DIRECTIONS:
Only one number is wanted: the count of lines in the records below that hold the word "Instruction".

PROVIDED DATA:
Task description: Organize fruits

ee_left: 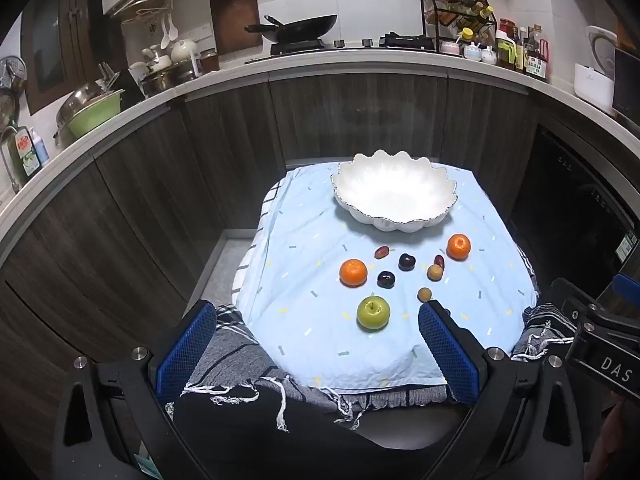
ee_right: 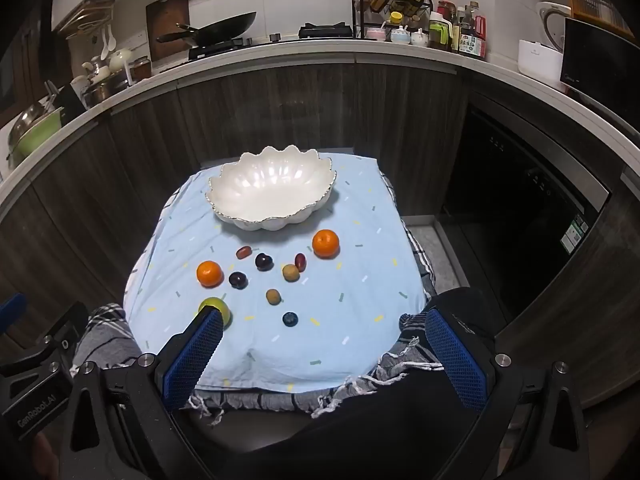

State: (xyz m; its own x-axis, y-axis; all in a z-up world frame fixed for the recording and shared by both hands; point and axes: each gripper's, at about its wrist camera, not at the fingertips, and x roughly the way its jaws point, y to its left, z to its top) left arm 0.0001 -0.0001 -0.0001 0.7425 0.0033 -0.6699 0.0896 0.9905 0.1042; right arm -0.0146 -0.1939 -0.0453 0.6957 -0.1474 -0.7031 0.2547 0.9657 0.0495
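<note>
Fruit lies scattered on a pale blue cloth (ee_left: 304, 240) before an empty white scalloped bowl (ee_left: 394, 194): two oranges (ee_left: 353, 273), a green apple (ee_left: 373, 313), dark plums (ee_left: 386, 279) and smaller pieces. Left gripper (ee_left: 316, 344) and right gripper (ee_right: 324, 344) hover at the near edge, jaws spread wide, holding nothing.

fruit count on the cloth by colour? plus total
Orange: 2, one on the left, one on the right
Green apple: 1
Dark purple plums: 2
Red oblong grapes: 2
Tan-yellow small fruits: 2
Dark blue berry: 1, seen only from the right wrist
Total: 10, none in the white bowl
</note>
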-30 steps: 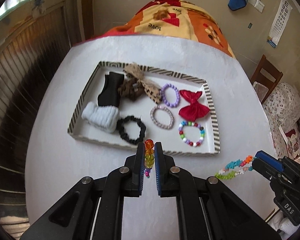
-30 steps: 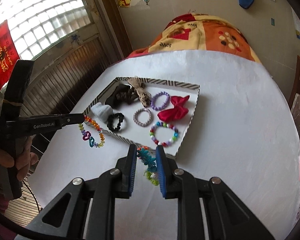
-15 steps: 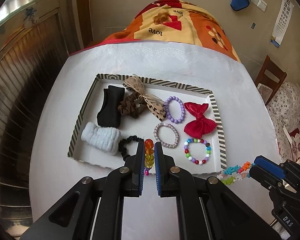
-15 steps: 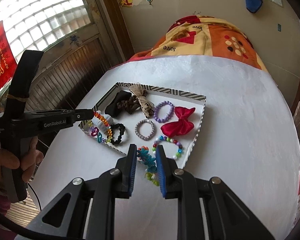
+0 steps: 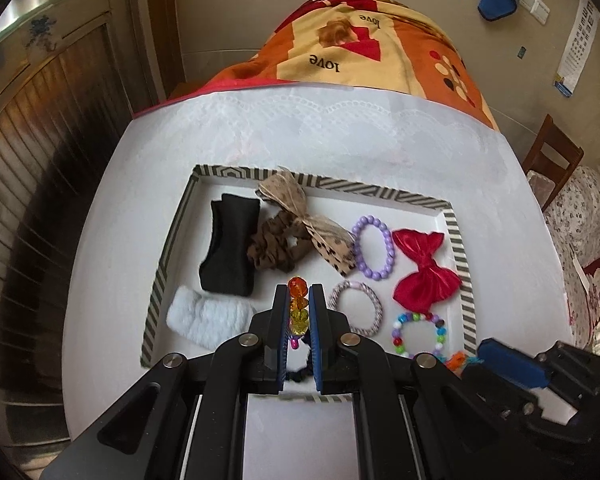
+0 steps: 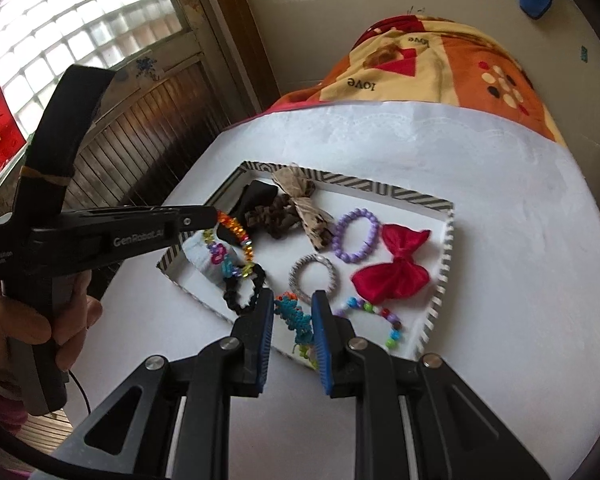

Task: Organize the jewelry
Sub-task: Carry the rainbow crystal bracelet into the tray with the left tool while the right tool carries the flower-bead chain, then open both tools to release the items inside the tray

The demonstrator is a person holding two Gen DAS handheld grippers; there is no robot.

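Observation:
A white tray with a striped rim (image 5: 172, 240) lies on the white table. In it are a red bow (image 5: 424, 272), a purple bead bracelet (image 5: 372, 248), a multicolour bead bracelet (image 5: 418, 334), a black scrunchie (image 6: 244, 288) and several other hair pieces. My left gripper (image 5: 299, 300) is shut on an orange and yellow bead bracelet (image 5: 297, 285), which dangles over the tray's near left part (image 6: 236, 236). My right gripper (image 6: 293, 300) is shut on a teal and orange woven bracelet (image 6: 296, 316) above the tray's near rim.
An orange patterned blanket (image 5: 372, 52) lies beyond the table's far edge. A wooden chair (image 5: 552, 160) stands to the right, and wood panelling (image 5: 40, 152) runs along the left. A hand (image 6: 28, 320) grips the left tool's handle.
Both grippers have moved forward from the bare table in front of the tray to over its near edge, each still carrying its bracelet. The tray's contents have not shifted.

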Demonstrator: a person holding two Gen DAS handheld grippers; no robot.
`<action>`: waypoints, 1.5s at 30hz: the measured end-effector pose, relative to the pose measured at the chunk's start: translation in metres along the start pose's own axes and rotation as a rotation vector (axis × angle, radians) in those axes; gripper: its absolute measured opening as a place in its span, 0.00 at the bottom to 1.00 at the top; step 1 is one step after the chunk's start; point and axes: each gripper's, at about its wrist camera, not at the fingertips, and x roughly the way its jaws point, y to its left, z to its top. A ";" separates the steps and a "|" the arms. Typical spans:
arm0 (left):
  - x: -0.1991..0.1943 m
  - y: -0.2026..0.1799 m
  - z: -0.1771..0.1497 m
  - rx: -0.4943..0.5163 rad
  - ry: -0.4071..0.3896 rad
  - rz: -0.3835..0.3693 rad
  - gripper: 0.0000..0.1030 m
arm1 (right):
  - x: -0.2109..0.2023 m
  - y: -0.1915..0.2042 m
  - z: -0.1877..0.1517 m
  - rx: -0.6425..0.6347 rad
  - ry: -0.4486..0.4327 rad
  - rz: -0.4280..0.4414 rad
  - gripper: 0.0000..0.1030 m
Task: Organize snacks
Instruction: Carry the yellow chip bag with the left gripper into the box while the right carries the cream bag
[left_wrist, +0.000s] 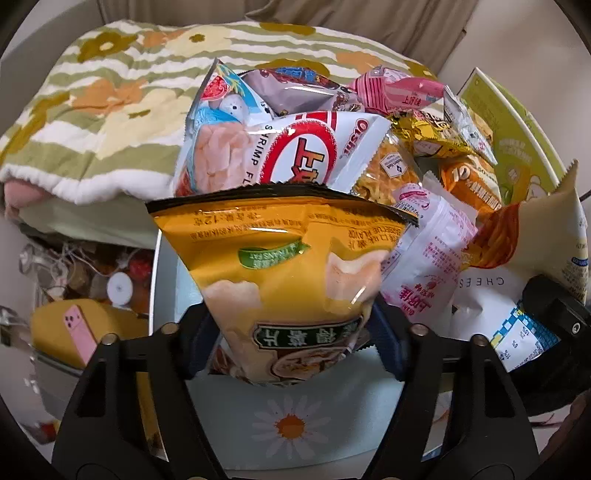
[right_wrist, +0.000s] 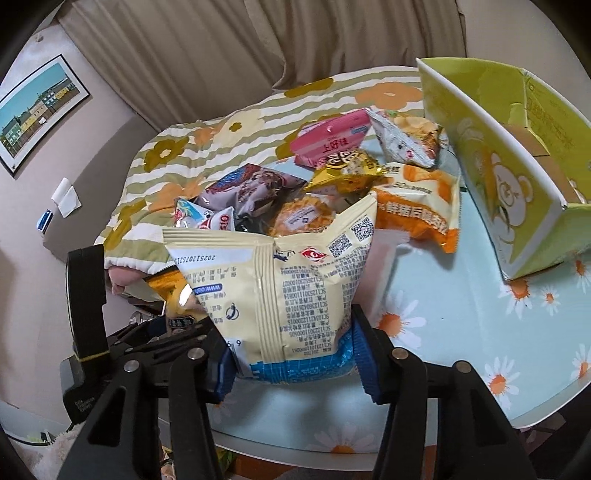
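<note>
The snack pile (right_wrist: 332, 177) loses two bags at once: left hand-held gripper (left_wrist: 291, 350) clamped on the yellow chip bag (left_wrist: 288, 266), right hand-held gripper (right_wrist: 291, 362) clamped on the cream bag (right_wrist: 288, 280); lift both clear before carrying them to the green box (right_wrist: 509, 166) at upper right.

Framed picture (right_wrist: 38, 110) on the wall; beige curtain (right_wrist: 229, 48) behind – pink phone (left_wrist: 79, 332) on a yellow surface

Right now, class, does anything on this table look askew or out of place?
Yes. The green box stands open beside a loose heap of snack packets strewn on the daisy tablecloth; none visibly sit inside it. Two bags are held, not put away.
</note>
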 end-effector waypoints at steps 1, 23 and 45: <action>-0.001 0.000 0.000 -0.002 -0.001 -0.002 0.60 | -0.001 0.000 -0.001 0.001 -0.001 -0.001 0.48; -0.102 -0.050 0.046 0.074 -0.176 -0.073 0.53 | -0.092 -0.022 0.040 -0.015 -0.170 -0.069 0.48; -0.084 -0.342 0.131 0.136 -0.241 -0.161 0.53 | -0.175 -0.229 0.149 -0.084 -0.185 -0.123 0.48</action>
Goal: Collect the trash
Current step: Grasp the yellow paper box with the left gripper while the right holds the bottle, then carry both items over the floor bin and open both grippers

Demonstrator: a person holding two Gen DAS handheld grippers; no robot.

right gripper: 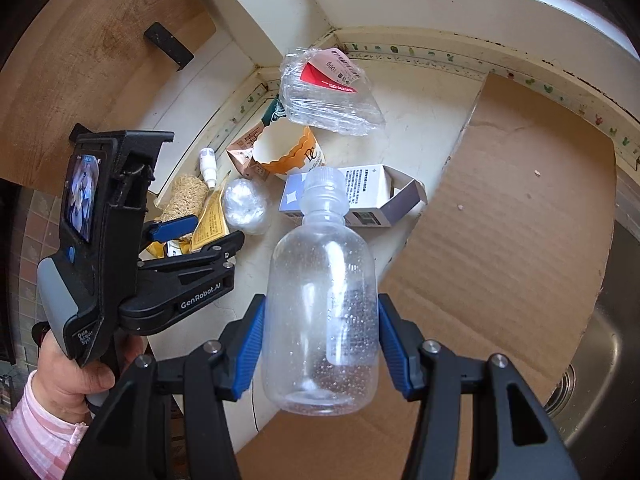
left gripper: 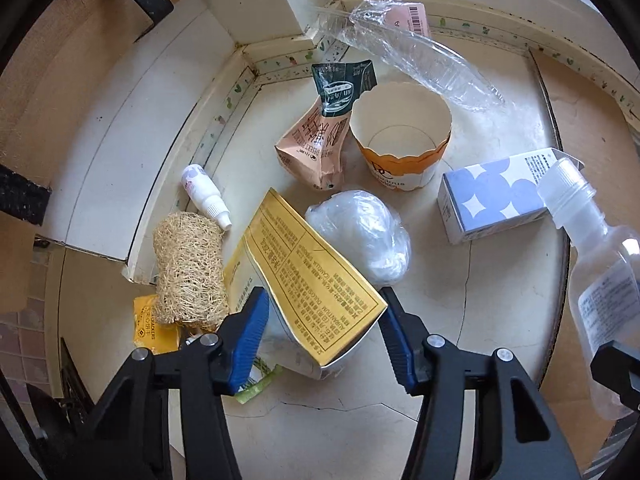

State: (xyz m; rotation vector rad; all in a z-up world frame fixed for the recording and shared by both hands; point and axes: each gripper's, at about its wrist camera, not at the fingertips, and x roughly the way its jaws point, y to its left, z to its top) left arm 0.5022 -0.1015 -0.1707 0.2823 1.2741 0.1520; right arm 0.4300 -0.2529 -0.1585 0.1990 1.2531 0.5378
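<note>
A yellow and white carton (left gripper: 316,280) lies tilted on the cream counter (left gripper: 460,320). My left gripper (left gripper: 324,320) points down over it, and both blue pads (left gripper: 250,328) touch its sides. The right wrist view shows that left gripper (right gripper: 208,232) from the side, with the carton (right gripper: 210,220) between its fingers. My right gripper (right gripper: 320,332) is shut on a clear plastic bottle (right gripper: 324,300) with a white cap, held off the counter. The same bottle (left gripper: 600,280) shows at the right edge of the left wrist view.
Loose on the counter are a paper cup (left gripper: 400,140), a crumpled pink carton (left gripper: 316,144), a blue-and-white box (left gripper: 492,200), balled plastic wrap (left gripper: 360,236), a loofah (left gripper: 188,268), a small white bottle (left gripper: 204,192) and a clear tray (left gripper: 404,52). Cardboard (right gripper: 520,208) and a steel sink (right gripper: 592,360) lie right.
</note>
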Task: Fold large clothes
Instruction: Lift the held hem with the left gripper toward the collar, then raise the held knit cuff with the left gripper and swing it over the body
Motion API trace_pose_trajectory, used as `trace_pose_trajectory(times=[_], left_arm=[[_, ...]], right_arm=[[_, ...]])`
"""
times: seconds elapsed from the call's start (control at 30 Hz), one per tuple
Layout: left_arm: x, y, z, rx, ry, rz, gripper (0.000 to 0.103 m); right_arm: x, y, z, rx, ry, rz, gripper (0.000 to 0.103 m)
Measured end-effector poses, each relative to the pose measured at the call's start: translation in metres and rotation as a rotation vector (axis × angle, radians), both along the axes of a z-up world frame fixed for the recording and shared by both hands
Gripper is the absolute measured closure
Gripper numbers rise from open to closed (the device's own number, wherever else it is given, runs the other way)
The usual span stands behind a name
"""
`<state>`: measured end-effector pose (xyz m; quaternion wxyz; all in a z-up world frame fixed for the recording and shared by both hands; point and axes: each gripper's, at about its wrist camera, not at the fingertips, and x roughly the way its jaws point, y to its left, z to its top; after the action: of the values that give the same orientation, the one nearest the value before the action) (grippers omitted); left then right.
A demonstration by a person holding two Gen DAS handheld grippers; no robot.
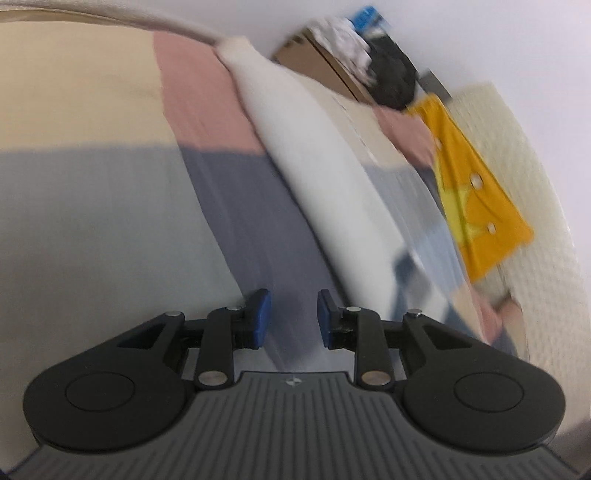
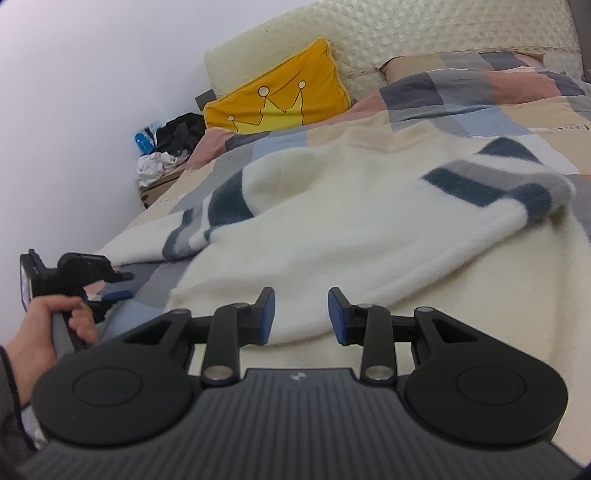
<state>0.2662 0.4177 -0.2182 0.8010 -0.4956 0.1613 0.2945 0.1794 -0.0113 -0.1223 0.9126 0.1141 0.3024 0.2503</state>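
Observation:
A cream fleece garment (image 2: 332,229) with navy and grey stripes lies spread and partly folded over on the checkered bedspread (image 2: 443,110). My right gripper (image 2: 301,306) stands open just above its near edge, with nothing pinched between the blue pads. At the left a hand (image 2: 40,325) holds my left gripper (image 2: 120,285) low over the bedspread, beside the garment's left edge. In the blurred left wrist view, the left gripper (image 1: 294,306) is open and empty over blue-grey squares of the bedspread (image 1: 92,184). The garment (image 1: 332,177) runs as a white band just to its right.
A yellow crown cushion (image 2: 280,96) leans on the quilted cream headboard (image 2: 406,33). In the corner by the white wall, a cardboard box (image 2: 155,188) carries a pile of dark and white clothes (image 2: 173,144). The cushion (image 1: 476,192) shows at the right of the left wrist view.

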Motion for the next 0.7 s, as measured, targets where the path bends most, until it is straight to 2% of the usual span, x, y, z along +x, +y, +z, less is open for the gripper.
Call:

WRITTEN SOLUTION:
2